» YOUR TASK
Below are lines of data, and only some are wanted. Please repeat exactly those from the line that has "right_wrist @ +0" through the line that has "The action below".

» DATA BELOW
━━━━━━
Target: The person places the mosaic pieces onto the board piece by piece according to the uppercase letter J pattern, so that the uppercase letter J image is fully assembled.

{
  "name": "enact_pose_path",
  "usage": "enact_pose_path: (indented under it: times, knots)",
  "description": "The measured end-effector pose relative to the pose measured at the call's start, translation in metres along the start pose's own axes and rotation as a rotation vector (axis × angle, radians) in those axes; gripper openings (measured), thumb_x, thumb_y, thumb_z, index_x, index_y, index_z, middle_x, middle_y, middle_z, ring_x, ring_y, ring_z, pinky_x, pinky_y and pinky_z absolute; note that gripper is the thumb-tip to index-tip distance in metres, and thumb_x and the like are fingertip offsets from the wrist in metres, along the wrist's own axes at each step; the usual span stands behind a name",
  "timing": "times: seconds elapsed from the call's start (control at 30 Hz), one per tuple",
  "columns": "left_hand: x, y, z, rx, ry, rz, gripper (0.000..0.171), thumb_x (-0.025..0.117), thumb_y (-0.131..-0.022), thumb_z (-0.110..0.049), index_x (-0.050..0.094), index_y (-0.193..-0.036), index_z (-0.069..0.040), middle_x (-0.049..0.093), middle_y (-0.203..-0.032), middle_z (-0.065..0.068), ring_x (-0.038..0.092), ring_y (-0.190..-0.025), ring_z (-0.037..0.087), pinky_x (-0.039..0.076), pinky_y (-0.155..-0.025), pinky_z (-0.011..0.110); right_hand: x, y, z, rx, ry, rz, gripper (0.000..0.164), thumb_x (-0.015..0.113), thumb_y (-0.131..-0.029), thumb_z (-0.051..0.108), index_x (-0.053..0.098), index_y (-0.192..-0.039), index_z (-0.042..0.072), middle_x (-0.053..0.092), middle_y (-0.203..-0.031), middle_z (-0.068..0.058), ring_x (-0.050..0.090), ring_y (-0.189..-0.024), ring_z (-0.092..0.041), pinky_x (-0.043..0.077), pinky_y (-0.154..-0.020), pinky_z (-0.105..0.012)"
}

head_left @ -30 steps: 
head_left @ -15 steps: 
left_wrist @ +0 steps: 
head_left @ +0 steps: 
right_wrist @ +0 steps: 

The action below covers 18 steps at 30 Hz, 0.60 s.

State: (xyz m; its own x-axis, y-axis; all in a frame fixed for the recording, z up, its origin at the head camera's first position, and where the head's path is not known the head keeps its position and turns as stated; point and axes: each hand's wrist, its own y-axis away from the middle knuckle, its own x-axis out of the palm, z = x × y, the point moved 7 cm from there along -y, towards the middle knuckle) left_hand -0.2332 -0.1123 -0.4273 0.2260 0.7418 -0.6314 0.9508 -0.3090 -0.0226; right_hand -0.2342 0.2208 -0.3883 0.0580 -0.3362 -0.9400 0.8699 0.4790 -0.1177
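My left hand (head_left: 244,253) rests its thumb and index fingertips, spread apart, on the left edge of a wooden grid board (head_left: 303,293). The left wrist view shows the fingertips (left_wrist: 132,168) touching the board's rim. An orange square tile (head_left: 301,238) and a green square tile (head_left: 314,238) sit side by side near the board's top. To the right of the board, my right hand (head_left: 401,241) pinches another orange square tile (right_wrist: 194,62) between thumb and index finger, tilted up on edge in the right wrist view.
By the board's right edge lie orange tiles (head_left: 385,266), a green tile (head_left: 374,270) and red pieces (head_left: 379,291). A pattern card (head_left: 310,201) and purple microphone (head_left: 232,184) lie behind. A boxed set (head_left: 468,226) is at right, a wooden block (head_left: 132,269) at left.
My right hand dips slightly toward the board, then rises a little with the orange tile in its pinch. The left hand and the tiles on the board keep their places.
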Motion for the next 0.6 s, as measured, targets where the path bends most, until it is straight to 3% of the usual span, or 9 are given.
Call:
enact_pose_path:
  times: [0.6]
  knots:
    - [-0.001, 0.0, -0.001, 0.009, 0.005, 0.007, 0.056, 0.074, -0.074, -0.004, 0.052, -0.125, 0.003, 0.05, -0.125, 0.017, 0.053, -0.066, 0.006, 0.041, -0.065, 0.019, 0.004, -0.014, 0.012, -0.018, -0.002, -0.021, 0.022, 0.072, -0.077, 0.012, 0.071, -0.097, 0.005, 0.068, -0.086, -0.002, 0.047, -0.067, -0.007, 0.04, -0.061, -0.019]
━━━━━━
» TASK RESULT
right_wrist @ +0 steps: 

The action below covers 18 steps at 30 Hz, 0.60 s.

The required response has been given in full.